Repeat the records in full and exactly, omitting pictures.

Given data:
• • • • •

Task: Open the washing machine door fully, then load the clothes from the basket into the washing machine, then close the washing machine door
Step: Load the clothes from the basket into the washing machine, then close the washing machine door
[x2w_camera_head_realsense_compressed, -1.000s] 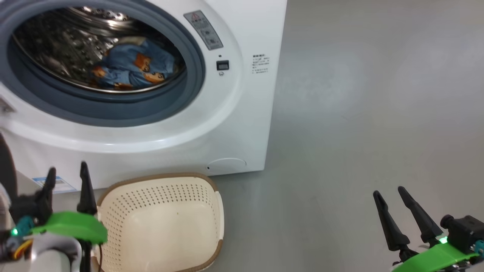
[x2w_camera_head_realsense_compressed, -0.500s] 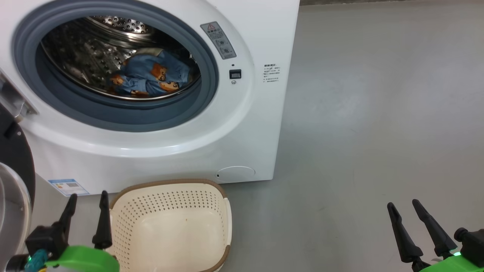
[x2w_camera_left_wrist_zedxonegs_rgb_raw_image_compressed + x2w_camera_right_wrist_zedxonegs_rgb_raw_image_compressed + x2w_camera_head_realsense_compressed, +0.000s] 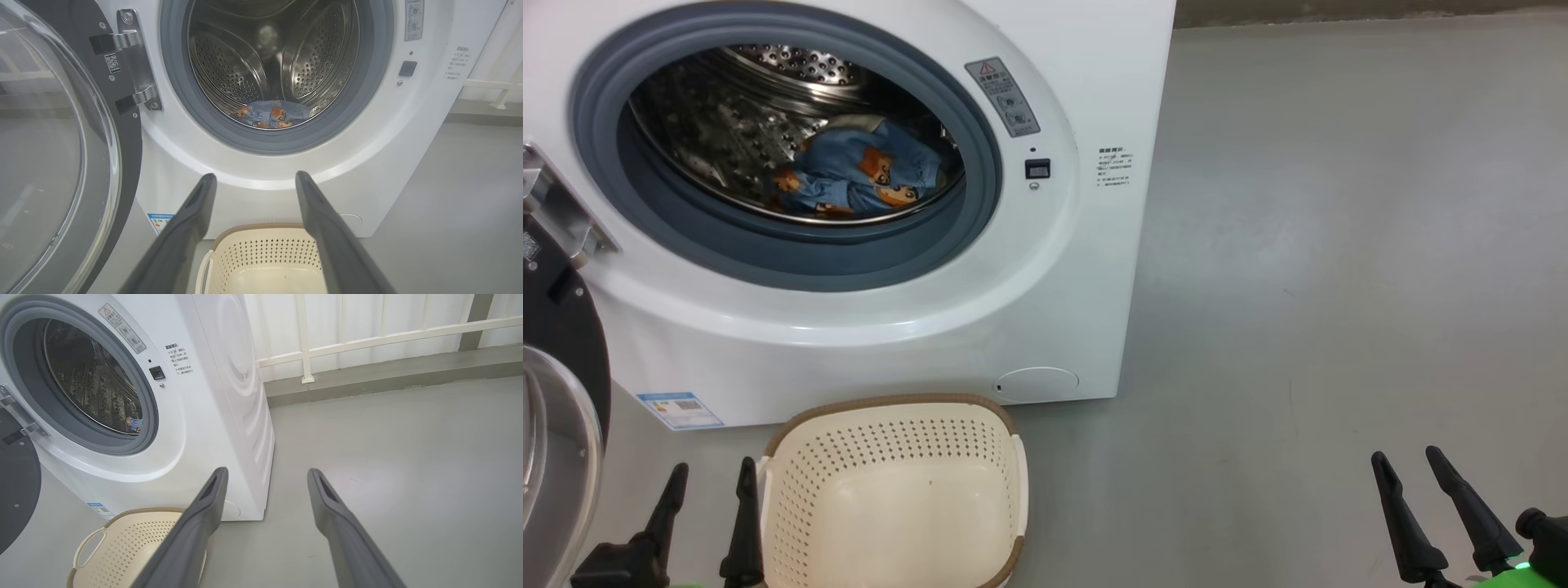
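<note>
The white washing machine [image 3: 1045, 310] stands with its round door [image 3: 560, 425] swung out wide at the left; the door [image 3: 61, 155] shows its glass bowl in the left wrist view. Light-blue clothes [image 3: 862, 175] with orange-brown bears lie inside the steel drum, also seen as clothes [image 3: 269, 116] low in the drum. On the floor in front sits the cream basket [image 3: 894, 482], with nothing in it. My left gripper [image 3: 711, 478] is open just left of the basket. Over bare floor at the lower right, my right gripper [image 3: 1406, 461] is open.
Grey floor [image 3: 1339, 286] stretches to the right of the machine. A white railing [image 3: 367, 339] on a low kerb runs behind it. The open door stands out into the space at the left.
The head camera has shifted, so the machine and basket sit lower and more to the right in view. Both grippers have sunk toward the bottom edge; they stay open.
</note>
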Controlling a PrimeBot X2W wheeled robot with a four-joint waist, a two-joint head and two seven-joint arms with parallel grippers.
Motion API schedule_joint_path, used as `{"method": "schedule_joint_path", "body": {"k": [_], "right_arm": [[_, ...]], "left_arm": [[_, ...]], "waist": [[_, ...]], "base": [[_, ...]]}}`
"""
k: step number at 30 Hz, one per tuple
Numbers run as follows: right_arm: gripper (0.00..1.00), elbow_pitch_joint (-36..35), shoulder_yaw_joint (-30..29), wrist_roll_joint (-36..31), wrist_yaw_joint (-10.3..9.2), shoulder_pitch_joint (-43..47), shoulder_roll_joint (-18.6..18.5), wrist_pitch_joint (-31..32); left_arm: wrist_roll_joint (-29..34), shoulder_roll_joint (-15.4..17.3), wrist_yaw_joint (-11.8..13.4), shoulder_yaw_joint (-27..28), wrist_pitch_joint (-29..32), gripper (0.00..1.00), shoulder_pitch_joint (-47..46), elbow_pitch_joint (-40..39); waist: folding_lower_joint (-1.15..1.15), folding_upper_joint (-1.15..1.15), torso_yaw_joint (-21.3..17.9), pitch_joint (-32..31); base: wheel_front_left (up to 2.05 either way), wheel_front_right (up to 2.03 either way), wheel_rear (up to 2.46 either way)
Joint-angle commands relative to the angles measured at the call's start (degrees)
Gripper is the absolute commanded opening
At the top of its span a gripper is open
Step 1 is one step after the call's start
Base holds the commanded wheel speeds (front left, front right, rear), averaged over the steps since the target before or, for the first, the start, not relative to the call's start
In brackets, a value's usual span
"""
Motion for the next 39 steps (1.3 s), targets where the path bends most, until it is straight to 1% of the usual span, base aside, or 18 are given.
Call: {"method": "schedule_joint_path", "body": {"k": [1,24,39], "right_arm": [[1.00,-1.5,0.7,0.2,0.09,-0.1,-1.2,-0.7],[1.00,-1.6,0.4,0.0,0.09,0.0,-1.2,-0.7],[1.00,-1.5,0.5,0.1,0.09,0.1,-1.2,-0.7]], "left_arm": [[-0.3,1.2,-0.1,2.0,-0.4,1.00,-0.7,-1.9],[-0.6,0.7,-0.1,2.1,-0.4,1.00,-0.2,-2.8],[-1.4,1.0,-0.1,0.9,-0.4,1.00,0.4,-3.2]], "waist": [[0.00,0.00,0.1,0.0],[0.00,0.00,0.2,-0.2],[0.00,0.00,0.3,-0.5]], "base": [[0.00,0.00,0.00],[-0.02,0.02,0.00],[-1.11,1.09,0.02]]}}
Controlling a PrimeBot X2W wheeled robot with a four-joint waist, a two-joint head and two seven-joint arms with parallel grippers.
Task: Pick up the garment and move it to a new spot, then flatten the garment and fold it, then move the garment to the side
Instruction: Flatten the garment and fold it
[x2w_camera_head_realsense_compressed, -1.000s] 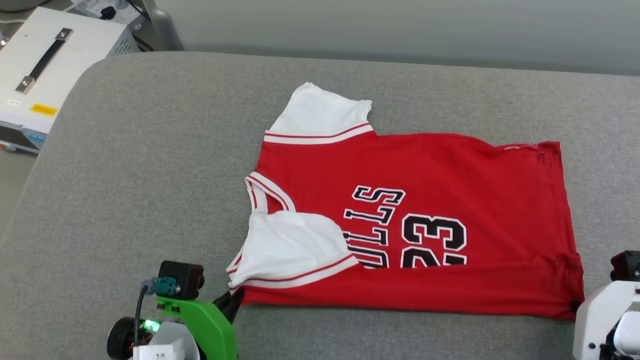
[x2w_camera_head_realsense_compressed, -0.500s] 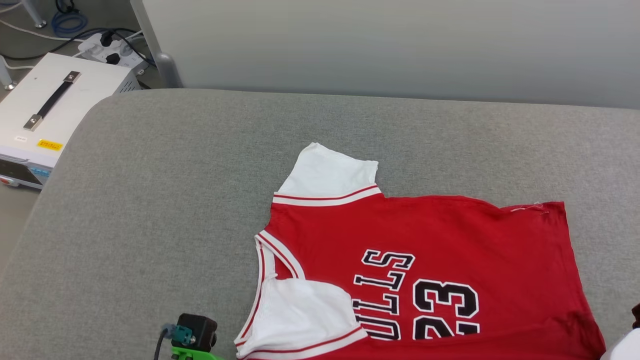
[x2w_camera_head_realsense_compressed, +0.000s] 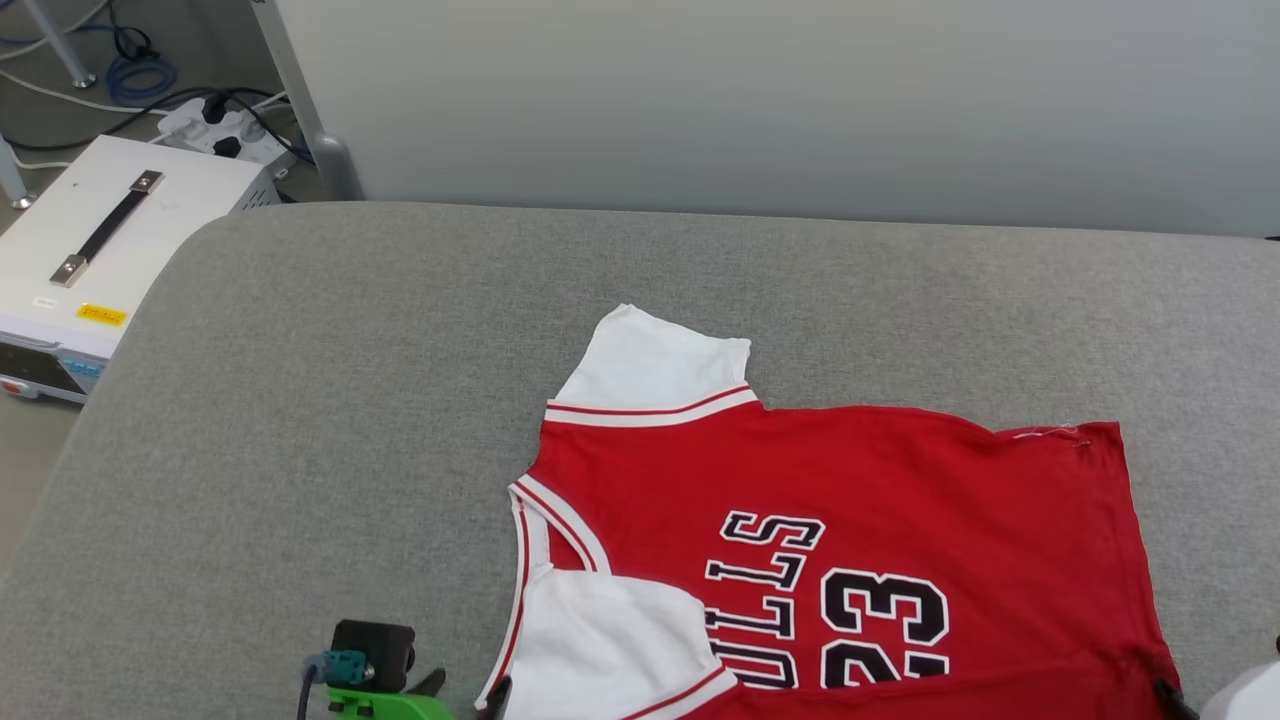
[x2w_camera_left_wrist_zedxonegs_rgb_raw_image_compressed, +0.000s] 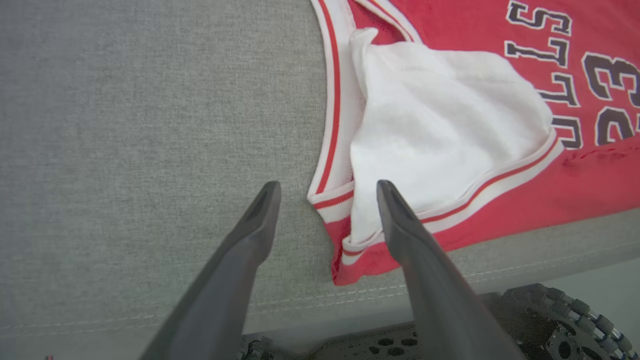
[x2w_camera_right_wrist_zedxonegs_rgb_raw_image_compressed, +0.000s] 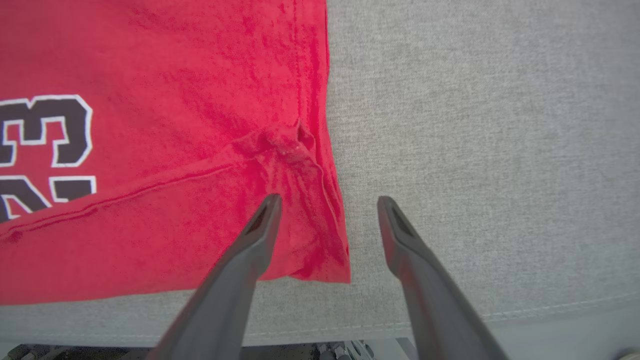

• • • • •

Answer section:
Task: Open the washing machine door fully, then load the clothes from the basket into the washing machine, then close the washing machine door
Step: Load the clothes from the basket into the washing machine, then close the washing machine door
[x2w_camera_head_realsense_compressed, -1.000s] 
[x2w_camera_head_realsense_compressed, -0.500s] 
[x2w_camera_left_wrist_zedxonegs_rgb_raw_image_compressed + x2w_camera_right_wrist_zedxonegs_rgb_raw_image_compressed + x2w_camera_head_realsense_compressed, +0.000s] 
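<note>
The white washing machine [image 3: 1045, 310] stands with its round door [image 3: 560, 425] swung out wide at the left; the door [image 3: 61, 155] shows its glass bowl in the left wrist view. Light-blue clothes [image 3: 862, 175] with orange-brown bears lie inside the steel drum, also seen as clothes [image 3: 269, 116] low in the drum. On the floor in front sits the cream basket [image 3: 894, 482], with nothing in it. My left gripper [image 3: 711, 478] is open just left of the basket. Over bare floor at the lower right, my right gripper [image 3: 1406, 461] is open.
Grey floor [image 3: 1339, 286] stretches to the right of the machine. A white railing [image 3: 367, 339] on a low kerb runs behind it. The open door stands out into the space at the left.
The head camera has shifted, so the machine and basket sit lower and more to the right in view. Both grippers have sunk toward the bottom edge; they stay open.
</note>
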Controlling a PrimeBot X2W wheeled robot with a four-joint waist, a two-joint head and two seven-joint arms with parallel grippers.
Motion API schedule_joint_path, used as `{"method": "schedule_joint_path", "body": {"k": [_], "right_arm": [[_, ...]], "left_arm": [[_, ...]], "waist": [[_, ...]], "base": [[_, ...]]}}`
"""
k: step number at 30 Hz, one per tuple
Numbers run as follows: right_arm: gripper (0.00..1.00), elbow_pitch_joint (-36..35), shoulder_yaw_joint (-30..29), wrist_roll_joint (-36..31), wrist_yaw_joint (-10.3..9.2), shoulder_pitch_joint (-43..47), shoulder_roll_joint (-18.6..18.5), wrist_pitch_joint (-31..32); left_arm: wrist_roll_joint (-29..34), shoulder_roll_joint (-15.4..17.3), wrist_yaw_joint (-11.8..13.4), shoulder_yaw_joint (-27..28), wrist_pitch_joint (-29..32), gripper (0.00..1.00), shoulder_pitch_joint (-47..46), elbow_pitch_joint (-40..39); waist: folding_lower_joint (-1.15..1.15), folding_upper_joint (-1.15..1.15), torso_yaw_joint (-21.3..17.9), pitch_joint (-32..31); base: wheel_front_left (up to 2.05 either way), wheel_front_right (up to 2.03 either way), wheel_rear (up to 2.46 either way)
Joint-angle commands relative to the angles measured at the call's start (degrees)
Gripper is the absolute commanded opening
At the top of its span a gripper is open
Step 1 is one step after the call's start
Base holds the commanded wheel speeds (front left, front right, rear), averaged over the steps since the target before or, for the first, the start, not relative to the call's start
In brackets, a value's usual span
"""
Motion for the next 39 steps (1.3 s), targets where the path bends most, until it is straight to 1% of the usual span, base aside, or 18 are given.
Call: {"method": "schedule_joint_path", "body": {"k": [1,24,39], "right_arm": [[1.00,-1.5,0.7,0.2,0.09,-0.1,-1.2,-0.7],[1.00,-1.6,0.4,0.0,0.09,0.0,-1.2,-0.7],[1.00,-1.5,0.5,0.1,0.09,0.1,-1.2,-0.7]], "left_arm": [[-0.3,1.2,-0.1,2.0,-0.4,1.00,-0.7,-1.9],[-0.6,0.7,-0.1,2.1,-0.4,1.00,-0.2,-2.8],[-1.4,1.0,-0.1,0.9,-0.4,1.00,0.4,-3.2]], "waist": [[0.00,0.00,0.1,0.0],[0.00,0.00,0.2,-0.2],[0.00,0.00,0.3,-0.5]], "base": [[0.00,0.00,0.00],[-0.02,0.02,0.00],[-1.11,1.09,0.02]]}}
Controlling a PrimeBot X2W wheeled robot with a four-joint waist, a two-joint head and two seven-joint arms with parallel grippers.
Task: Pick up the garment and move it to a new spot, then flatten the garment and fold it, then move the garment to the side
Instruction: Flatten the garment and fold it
[x2w_camera_head_realsense_compressed, -1.000s] 
[x2w_camera_head_realsense_compressed, -0.500s] 
[x2w_camera_head_realsense_compressed, +0.000s] 
[x2w_camera_left_wrist_zedxonegs_rgb_raw_image_compressed, +0.000s] 
[x2w_camera_right_wrist_zedxonegs_rgb_raw_image_compressed, +0.000s] 

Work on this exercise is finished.